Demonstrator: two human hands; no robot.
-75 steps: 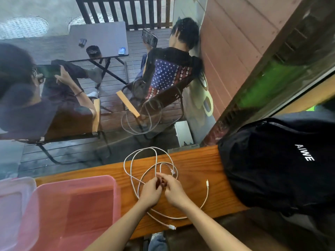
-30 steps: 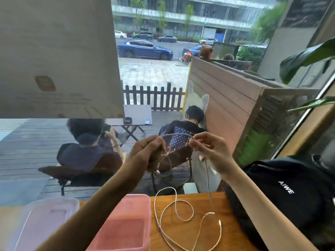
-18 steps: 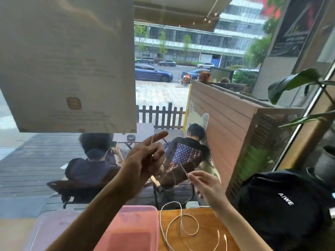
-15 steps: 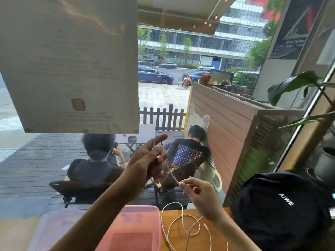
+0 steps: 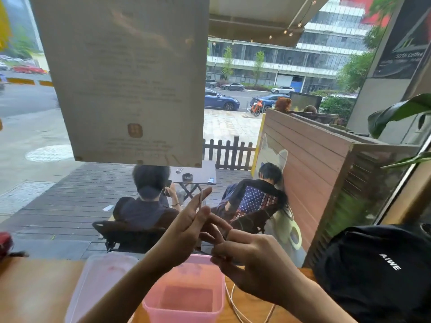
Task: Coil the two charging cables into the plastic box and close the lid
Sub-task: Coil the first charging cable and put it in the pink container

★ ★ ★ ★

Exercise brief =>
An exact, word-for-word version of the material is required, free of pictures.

Answer box =>
Demonstrator: two human hands; no robot.
-75 steps: 
-30 steps: 
-18 steps: 
-15 steps: 
+0 steps: 
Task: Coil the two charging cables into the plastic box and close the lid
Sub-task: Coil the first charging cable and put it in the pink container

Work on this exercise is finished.